Allerdings funktioniert das nur, wenn genug Menschen MUSD nutzen und vertrauen. Ihre Stabilität hängt von konstanter Nachfrage und ordnungsgemäßen Risikokontrollen ab.

Was Sie über die Risiken wissen sollten

Obwohl clever, ist dieses System nicht risikofrei. Drei Hauptrisiken sind besonders relevant:

  • Brückenrisiko: tBTC beruht auf Cross-Chain-Technologie, um Ihren BTC zu spiegeln. Falls diese Brücke gehackt oder ausgefallen ist, könnte Ihre Sicherheit verloren gehen.
  • Liquidationsrisiko: Wenn der BTC-Preis schnell abstürzt, könnte Ihr tBTC unter den erforderlichen Wert fallen, bevor Sie reagieren können – was eine automatische Versteigerung auslöst, möglicherweise zu ungünstigen Preisen.
  • Smart-Contract-Risiko: Alle Regeln (Münzen, Rückzahlung, Liquidation) laufen auf Code. Ein Fehler oder Exploit könnte Geld sperren oder unerwartete Verluste verursachen.

Auch Markt-Risiko spielt eine Rolle: Wenn wenige Menschen MUSD nutzen, könnte sich dessen Preis vom Dollar entfernen, besonders bei Panik oder geringer Liquidität.

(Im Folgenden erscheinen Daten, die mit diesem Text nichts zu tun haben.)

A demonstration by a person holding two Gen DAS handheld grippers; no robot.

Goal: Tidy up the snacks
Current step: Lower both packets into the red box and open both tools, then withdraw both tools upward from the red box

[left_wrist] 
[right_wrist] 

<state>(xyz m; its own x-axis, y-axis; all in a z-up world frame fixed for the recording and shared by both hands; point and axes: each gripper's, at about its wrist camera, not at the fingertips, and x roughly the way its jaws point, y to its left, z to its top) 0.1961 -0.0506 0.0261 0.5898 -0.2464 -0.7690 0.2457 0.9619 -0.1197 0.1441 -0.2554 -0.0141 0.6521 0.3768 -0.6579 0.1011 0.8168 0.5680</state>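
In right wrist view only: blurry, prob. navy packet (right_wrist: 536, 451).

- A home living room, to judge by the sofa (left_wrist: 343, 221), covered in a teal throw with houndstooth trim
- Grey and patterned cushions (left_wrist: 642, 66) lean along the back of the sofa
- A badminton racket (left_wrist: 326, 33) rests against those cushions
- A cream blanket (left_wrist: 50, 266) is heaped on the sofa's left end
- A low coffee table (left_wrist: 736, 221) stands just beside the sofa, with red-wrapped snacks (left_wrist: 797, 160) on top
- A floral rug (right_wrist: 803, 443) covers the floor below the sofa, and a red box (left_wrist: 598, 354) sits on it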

Was das für normale Nutzer bedeutet

Sie müssen kein Node betreiben oder Code schreiben, um von Systemen wie Mezo zu profitieren – doch das Verständnis hilft. Wenn Sie Bitcoin halten, könnten solche Tools eines Tages kurzfristiges Kapital ohne Steuerauslöser durch Verkauf ermöglichen. Für die breite Wirtschaft bedeutet das, dass Bitcoin langsam in die tägliche Finanzwelt integriert werden könnte – nicht nur als digitales Gold, sondern als funktionsfähiger Bestandteil des Zahlungssystems.

Trotzdem sind wir noch in frühen Phasen. Die Technologie ist vielversprechend, aber noch nicht im großen Maßstab bewährt. Behandeln Sie experimentelle Protokolle stets mit Vorsicht – und riskieren Sie niemals mehr, als Sie verlieren können.

Wichtige Erkenntnisse:

  • Mezo ermöglicht es Ihnen, Stablecoins (MUSD) mit Bitcoin als Kollateral zu leihen – ohne ihn zu verkaufen.
  • Es nutzt tBTC, eine tokenisierte Version von BTC, um Bitcoin in programmierbare Blockchains zu bringen.
  • MUSD ist überkollateralisiert, also müssen Sie mehr BTC-Wert als die Münzen bereitstellen.
  • Automatische Liquidation tritt ein, wenn der BTC-Preis stark fällt, um das System zu schützen.
  • Reale Risiken sind Brückenfehler, Smart-Contract-Bugs und Marktschwankungen.